## Task directions:
Once you find a line containing the word "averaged" in the entries below, copy it.

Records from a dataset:
§ §
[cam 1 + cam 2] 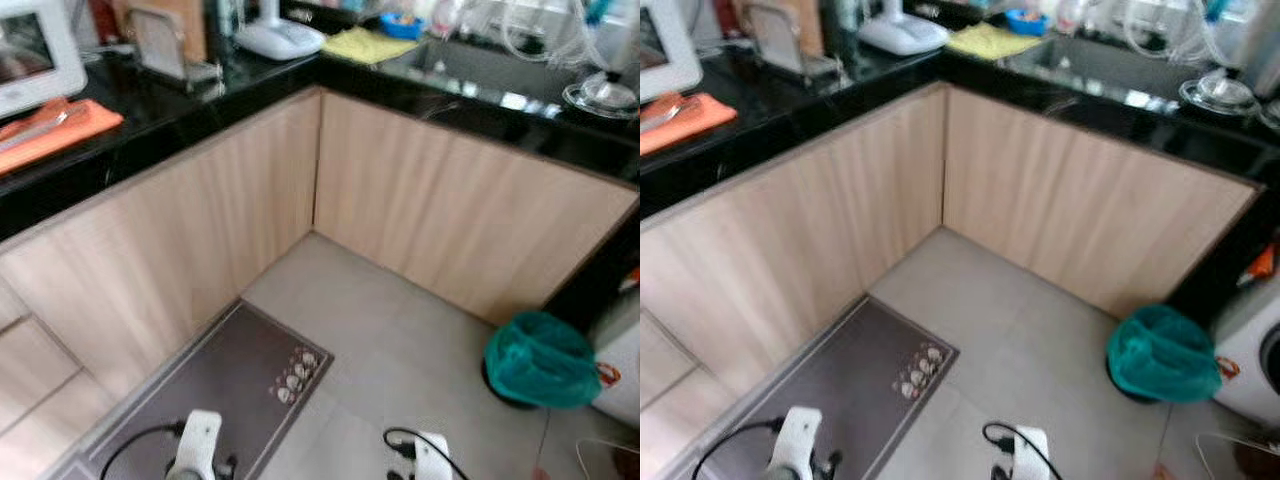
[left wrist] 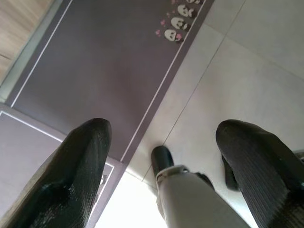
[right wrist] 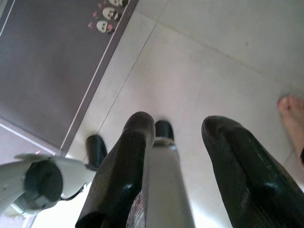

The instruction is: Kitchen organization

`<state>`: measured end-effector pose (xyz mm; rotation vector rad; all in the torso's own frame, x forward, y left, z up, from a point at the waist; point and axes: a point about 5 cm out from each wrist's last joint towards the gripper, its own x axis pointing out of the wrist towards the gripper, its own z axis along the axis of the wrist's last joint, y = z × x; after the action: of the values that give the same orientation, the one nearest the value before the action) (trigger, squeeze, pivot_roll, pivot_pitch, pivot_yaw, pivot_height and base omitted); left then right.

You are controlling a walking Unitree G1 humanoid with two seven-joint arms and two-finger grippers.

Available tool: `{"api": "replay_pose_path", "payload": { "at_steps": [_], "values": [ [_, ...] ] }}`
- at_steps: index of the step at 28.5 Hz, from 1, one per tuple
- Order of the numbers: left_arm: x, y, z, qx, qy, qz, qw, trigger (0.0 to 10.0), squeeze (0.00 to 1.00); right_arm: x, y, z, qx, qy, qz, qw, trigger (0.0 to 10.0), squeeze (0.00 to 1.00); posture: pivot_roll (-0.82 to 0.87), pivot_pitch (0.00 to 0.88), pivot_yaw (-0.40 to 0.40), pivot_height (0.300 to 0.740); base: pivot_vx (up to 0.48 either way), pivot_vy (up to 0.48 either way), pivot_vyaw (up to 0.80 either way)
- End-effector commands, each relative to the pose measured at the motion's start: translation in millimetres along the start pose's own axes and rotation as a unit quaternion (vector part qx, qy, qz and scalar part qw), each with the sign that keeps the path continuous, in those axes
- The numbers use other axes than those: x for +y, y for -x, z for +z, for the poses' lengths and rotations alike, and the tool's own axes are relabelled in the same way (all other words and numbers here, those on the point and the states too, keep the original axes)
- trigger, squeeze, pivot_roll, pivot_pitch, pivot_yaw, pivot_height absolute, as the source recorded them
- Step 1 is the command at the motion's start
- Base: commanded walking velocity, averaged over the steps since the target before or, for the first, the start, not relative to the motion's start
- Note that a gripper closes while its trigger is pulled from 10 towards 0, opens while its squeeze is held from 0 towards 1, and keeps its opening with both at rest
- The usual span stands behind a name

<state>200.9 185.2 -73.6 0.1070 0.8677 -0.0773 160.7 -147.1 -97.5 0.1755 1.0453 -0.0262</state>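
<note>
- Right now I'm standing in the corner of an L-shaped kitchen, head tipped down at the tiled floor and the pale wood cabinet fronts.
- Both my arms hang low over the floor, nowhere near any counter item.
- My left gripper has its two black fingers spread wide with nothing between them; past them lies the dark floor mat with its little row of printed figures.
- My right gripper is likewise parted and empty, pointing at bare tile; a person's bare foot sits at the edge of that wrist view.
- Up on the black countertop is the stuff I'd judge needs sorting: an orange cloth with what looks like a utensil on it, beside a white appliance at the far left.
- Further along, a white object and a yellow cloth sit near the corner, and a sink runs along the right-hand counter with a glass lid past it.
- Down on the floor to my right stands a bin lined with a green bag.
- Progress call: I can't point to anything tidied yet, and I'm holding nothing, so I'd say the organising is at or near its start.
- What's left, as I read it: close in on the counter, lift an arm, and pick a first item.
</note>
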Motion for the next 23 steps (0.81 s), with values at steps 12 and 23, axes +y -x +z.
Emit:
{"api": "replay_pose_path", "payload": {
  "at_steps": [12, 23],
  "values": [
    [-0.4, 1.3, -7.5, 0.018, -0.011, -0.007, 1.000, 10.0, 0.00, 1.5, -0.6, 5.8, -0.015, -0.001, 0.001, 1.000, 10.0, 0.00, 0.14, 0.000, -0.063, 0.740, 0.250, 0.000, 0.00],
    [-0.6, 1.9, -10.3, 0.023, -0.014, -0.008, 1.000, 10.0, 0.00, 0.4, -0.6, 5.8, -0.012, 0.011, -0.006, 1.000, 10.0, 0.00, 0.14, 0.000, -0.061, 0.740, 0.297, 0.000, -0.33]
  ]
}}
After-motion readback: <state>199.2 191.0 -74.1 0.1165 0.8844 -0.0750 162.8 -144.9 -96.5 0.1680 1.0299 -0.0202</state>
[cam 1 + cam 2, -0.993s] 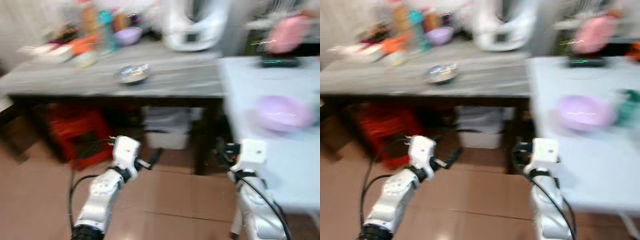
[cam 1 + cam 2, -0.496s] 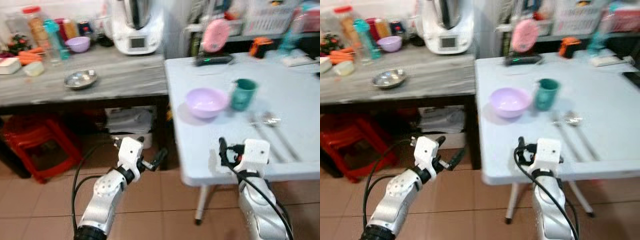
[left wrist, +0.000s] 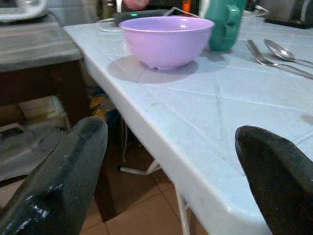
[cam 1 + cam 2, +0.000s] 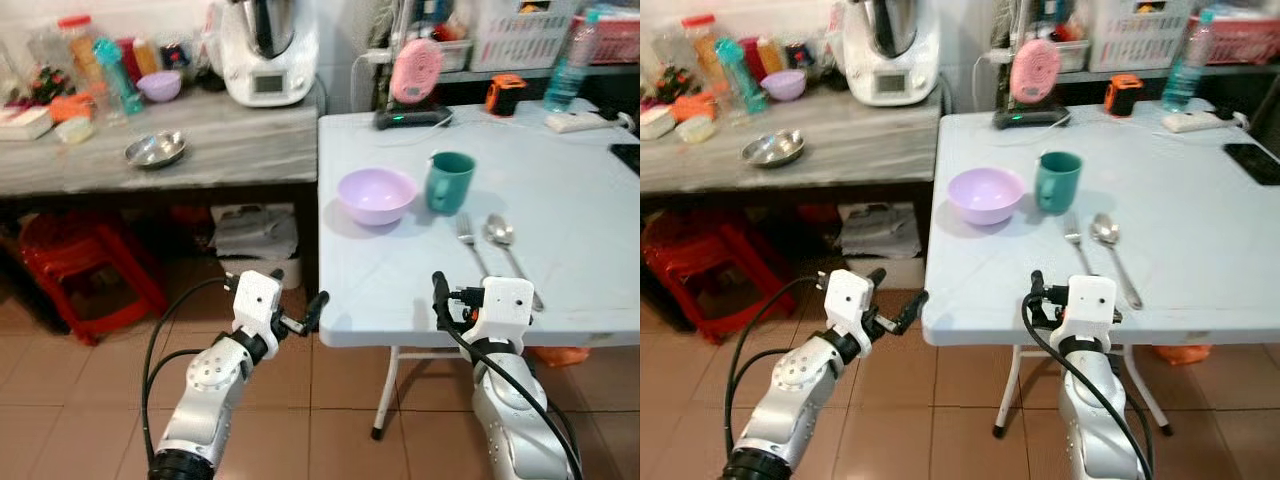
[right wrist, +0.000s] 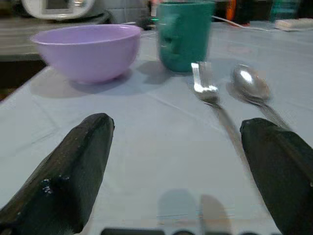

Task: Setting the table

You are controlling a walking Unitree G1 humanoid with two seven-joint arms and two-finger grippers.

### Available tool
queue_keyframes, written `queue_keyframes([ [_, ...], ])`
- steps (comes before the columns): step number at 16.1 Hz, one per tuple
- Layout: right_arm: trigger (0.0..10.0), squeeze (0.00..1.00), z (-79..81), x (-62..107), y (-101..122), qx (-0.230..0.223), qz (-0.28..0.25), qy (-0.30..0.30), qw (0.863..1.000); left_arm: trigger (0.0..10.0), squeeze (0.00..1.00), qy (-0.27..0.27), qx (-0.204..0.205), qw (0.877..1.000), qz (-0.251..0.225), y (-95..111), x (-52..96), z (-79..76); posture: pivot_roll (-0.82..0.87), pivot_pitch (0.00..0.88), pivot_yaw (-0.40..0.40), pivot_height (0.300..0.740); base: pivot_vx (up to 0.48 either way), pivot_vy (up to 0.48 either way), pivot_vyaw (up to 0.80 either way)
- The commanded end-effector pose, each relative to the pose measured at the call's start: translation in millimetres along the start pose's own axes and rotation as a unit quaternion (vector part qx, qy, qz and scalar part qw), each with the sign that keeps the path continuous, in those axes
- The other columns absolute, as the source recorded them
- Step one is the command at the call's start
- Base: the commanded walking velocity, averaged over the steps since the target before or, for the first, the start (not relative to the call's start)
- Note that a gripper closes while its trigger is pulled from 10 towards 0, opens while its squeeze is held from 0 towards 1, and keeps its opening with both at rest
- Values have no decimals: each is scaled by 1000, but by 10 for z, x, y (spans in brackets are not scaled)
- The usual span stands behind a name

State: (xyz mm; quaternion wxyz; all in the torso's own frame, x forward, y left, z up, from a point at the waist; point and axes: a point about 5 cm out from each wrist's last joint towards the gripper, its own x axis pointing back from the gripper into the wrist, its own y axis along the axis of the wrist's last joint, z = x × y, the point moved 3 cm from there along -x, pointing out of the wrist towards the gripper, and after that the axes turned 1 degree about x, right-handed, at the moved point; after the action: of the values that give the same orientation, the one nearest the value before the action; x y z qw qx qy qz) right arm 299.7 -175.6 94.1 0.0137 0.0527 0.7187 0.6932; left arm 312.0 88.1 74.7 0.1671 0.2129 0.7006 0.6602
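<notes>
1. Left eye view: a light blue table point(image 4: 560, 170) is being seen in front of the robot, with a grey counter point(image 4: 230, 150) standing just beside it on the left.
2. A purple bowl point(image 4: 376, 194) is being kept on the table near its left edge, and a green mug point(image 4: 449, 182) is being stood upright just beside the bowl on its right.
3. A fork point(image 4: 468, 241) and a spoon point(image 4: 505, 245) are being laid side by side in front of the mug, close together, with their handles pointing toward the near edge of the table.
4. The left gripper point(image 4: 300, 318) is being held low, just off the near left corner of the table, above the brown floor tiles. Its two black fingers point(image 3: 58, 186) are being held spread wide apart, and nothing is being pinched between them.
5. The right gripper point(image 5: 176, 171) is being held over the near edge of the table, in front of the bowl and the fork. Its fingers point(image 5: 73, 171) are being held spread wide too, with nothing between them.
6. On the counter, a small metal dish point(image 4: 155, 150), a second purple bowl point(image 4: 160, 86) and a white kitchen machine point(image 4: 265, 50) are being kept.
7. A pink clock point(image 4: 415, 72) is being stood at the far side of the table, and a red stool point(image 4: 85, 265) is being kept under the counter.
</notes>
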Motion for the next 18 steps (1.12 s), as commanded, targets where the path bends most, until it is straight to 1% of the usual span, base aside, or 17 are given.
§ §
## Answer space:
- Base: commanded walking velocity, averaged over the steps since the target before or, for the first, the start, not relative to the motion's start
- Base: the commanded walking velocity, averaged over the steps since the target before or, for the first, the start (not relative to the call's start)

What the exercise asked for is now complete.